_Task to carry out_
Only one stretch of the data is wanted: the line containing "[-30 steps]", the line containing "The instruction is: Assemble", and every line between them, copied exactly.
--- Data listing Enclosed Below ---
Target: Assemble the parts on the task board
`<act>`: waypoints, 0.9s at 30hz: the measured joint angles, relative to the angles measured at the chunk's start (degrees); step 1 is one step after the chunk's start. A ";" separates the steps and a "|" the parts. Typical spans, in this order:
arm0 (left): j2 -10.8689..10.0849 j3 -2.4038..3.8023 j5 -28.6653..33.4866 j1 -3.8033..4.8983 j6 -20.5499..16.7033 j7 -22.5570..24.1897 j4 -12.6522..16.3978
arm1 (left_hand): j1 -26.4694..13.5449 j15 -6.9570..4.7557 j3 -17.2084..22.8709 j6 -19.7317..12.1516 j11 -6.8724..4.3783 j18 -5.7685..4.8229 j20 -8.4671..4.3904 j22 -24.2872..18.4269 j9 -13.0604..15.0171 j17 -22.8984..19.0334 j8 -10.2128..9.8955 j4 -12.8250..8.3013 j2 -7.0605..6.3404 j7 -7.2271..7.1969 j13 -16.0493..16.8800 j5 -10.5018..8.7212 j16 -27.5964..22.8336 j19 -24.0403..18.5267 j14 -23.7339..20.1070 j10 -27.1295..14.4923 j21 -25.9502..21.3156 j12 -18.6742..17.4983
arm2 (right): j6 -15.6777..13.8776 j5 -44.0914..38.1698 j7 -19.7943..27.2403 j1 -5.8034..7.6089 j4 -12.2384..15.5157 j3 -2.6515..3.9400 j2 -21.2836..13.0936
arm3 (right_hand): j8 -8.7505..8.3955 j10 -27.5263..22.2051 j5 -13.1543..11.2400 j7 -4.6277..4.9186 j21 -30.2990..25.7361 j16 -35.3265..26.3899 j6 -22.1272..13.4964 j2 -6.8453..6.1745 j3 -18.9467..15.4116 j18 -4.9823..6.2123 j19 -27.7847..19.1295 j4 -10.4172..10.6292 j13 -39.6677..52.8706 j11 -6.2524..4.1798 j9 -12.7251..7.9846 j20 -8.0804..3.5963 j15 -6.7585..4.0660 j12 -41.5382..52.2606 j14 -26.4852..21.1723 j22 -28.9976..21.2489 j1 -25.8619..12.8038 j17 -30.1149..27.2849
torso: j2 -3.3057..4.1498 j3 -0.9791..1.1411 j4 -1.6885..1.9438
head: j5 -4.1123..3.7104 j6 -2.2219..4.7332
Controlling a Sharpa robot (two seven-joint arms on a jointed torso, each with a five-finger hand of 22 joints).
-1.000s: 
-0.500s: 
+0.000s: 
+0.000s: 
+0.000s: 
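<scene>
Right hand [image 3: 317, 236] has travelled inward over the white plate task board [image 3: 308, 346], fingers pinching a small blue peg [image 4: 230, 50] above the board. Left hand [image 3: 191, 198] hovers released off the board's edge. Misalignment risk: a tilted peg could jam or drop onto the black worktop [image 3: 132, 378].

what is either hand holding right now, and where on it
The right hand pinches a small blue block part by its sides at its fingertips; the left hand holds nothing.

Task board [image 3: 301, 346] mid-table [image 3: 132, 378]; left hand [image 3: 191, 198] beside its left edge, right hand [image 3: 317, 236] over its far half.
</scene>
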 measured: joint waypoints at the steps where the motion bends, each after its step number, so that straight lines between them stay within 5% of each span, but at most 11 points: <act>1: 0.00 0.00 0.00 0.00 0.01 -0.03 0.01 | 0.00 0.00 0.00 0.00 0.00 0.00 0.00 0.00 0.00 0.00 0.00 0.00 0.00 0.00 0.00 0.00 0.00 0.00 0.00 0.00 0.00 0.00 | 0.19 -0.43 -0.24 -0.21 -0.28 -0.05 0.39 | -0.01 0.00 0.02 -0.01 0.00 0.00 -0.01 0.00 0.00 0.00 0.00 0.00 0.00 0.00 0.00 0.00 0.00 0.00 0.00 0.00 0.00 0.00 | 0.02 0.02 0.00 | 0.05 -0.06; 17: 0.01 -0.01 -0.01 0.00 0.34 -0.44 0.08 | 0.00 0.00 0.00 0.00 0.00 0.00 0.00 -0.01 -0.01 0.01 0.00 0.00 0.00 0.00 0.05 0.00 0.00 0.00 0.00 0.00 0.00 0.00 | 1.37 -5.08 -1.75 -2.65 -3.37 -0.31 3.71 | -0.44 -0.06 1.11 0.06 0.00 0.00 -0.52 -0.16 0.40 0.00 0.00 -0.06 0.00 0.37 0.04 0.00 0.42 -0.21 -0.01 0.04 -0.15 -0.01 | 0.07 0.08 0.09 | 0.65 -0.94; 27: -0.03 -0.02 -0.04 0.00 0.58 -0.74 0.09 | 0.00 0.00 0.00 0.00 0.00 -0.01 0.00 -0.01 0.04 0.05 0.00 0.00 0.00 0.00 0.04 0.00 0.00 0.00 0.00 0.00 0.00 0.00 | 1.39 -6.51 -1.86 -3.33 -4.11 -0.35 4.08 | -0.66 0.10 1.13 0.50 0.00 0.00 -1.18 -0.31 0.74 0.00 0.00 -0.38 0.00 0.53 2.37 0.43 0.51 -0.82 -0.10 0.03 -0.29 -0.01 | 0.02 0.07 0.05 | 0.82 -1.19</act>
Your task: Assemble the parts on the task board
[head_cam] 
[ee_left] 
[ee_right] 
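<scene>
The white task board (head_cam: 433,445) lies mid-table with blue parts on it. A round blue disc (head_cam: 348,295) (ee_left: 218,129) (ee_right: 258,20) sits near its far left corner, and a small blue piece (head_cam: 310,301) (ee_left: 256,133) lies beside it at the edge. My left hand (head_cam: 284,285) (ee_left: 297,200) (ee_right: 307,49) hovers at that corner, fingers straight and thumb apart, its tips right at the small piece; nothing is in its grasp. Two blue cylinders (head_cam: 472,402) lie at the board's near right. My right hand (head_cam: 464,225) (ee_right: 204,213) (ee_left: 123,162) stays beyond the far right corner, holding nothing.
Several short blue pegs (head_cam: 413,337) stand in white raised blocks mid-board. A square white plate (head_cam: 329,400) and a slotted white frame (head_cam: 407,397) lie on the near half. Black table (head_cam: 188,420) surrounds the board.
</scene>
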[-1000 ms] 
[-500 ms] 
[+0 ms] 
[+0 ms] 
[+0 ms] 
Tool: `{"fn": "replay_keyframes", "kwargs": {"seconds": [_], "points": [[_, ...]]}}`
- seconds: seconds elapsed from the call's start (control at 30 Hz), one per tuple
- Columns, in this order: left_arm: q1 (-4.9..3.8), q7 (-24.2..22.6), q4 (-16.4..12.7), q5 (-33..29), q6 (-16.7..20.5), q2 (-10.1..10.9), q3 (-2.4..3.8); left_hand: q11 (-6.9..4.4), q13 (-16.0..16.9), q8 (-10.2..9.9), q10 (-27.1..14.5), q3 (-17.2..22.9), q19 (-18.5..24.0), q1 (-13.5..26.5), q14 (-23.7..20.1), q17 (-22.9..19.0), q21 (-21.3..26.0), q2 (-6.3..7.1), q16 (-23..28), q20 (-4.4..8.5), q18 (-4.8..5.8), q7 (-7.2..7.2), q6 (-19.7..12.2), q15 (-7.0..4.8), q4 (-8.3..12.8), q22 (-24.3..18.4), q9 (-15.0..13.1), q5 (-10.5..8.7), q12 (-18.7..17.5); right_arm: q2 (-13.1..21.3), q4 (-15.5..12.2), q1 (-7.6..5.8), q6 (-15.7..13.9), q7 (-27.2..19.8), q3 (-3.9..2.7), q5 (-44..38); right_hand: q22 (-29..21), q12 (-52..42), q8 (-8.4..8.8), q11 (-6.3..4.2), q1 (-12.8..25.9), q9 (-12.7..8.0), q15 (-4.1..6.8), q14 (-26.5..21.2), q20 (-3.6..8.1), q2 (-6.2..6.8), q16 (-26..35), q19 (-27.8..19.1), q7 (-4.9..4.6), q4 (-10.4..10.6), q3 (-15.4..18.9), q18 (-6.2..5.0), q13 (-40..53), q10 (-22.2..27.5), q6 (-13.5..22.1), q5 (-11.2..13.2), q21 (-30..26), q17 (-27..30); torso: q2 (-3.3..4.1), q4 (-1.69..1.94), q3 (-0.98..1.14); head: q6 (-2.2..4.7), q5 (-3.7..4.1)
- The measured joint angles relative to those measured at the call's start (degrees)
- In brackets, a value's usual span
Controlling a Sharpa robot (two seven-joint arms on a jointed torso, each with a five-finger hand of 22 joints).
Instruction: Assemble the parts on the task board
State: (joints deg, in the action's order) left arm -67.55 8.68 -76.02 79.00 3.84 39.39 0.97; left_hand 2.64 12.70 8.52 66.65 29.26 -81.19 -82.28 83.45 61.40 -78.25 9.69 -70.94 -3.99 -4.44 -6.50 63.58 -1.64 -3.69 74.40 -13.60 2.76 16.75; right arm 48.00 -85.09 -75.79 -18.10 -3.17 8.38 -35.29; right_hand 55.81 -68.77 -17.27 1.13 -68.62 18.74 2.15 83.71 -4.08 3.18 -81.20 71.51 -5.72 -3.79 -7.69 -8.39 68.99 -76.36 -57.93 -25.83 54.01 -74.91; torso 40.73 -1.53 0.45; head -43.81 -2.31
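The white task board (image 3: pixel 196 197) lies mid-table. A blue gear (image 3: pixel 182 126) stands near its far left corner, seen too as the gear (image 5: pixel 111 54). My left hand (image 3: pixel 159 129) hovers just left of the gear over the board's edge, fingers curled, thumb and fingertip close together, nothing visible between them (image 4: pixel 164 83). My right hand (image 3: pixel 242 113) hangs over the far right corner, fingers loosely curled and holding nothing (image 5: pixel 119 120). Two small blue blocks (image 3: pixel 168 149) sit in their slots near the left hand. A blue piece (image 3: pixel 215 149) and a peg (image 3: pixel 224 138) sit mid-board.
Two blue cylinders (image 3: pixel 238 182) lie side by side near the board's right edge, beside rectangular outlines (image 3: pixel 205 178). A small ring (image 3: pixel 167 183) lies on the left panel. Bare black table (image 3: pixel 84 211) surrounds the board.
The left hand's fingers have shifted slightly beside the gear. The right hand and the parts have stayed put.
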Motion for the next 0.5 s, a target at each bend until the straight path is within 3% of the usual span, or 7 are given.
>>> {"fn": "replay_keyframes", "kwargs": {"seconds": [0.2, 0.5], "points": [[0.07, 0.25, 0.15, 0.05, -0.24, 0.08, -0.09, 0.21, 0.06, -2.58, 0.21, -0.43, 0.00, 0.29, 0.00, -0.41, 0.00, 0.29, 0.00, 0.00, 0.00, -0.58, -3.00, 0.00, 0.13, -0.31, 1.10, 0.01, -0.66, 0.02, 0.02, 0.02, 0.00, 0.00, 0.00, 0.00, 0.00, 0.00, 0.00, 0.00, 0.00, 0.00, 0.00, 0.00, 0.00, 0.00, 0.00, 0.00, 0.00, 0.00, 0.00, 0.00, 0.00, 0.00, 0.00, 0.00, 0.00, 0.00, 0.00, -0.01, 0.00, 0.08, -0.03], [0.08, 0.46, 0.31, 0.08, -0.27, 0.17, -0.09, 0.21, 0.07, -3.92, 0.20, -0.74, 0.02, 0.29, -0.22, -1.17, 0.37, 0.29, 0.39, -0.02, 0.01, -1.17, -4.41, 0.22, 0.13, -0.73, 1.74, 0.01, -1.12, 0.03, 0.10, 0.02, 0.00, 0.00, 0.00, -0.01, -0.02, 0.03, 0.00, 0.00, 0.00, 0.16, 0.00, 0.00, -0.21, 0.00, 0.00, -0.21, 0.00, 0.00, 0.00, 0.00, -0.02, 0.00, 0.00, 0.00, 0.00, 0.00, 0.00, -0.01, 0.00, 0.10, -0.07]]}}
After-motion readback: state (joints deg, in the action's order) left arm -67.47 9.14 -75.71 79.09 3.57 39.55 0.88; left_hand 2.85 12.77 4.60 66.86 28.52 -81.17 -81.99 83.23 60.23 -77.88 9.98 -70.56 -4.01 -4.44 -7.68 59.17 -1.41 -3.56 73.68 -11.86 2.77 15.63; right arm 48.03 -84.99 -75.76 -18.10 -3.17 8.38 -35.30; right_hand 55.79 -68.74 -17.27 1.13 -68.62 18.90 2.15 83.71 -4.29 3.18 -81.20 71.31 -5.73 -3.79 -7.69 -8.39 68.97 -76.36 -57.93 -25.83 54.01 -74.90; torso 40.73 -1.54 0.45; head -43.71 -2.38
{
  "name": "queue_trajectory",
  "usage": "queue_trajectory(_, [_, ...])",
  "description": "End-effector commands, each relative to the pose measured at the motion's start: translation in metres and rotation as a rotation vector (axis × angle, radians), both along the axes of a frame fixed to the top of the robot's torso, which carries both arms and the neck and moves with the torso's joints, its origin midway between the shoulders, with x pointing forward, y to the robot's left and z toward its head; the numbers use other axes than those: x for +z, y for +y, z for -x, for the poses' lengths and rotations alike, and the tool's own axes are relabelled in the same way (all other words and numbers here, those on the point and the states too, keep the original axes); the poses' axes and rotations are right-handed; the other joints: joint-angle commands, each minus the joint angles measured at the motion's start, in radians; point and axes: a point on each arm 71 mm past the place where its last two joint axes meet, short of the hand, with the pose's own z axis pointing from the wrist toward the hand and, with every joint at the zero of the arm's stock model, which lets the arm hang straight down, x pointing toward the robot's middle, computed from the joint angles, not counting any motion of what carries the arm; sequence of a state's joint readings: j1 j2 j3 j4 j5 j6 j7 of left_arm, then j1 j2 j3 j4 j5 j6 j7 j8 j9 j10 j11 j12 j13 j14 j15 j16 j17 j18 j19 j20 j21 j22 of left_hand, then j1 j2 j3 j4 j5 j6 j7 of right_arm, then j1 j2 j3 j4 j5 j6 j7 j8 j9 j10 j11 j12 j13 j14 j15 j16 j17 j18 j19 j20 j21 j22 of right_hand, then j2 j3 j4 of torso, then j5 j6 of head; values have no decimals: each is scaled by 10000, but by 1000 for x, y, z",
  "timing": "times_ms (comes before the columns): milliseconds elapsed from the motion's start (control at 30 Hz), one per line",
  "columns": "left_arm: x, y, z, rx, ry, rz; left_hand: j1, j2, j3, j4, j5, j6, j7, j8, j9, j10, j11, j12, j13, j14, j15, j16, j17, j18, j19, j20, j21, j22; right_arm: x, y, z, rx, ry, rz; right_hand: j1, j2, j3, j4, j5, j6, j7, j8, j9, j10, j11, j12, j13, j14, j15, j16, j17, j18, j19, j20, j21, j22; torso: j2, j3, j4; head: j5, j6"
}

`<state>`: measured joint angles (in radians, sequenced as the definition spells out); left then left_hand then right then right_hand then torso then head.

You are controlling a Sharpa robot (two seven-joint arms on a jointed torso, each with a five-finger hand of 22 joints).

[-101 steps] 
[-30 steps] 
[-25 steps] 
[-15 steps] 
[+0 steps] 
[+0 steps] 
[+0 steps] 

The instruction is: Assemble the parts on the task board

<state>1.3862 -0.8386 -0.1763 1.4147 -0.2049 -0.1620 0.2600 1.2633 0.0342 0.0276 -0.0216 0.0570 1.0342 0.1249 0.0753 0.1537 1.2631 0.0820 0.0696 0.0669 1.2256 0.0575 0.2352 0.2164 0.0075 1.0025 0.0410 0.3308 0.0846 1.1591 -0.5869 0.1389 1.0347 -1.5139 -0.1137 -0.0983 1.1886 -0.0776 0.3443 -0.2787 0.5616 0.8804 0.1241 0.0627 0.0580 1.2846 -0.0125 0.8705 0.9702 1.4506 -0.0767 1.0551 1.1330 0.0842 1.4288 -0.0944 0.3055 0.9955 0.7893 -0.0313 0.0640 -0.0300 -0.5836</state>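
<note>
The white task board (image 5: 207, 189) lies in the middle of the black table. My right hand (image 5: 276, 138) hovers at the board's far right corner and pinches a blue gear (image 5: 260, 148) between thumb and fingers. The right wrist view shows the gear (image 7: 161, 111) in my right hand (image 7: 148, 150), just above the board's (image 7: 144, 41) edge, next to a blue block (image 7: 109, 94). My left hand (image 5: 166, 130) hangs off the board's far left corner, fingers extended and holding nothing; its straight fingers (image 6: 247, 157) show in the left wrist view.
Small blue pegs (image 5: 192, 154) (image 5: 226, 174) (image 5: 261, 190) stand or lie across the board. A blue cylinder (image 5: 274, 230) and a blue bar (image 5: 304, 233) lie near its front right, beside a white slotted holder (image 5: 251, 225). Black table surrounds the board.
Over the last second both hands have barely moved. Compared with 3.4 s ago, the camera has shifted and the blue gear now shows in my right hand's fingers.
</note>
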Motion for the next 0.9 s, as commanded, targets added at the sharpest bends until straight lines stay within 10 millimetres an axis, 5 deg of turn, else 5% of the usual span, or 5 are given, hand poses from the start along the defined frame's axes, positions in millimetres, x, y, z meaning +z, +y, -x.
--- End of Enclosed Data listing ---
_Task solution_
[-30 steps] 
[-25 steps] 
[-15 steps] 
[+0 steps] 
[+0 steps] 
[+0 steps] 

The instruction is: Assemble the parts on the task board

Nothing else remains in this exercise.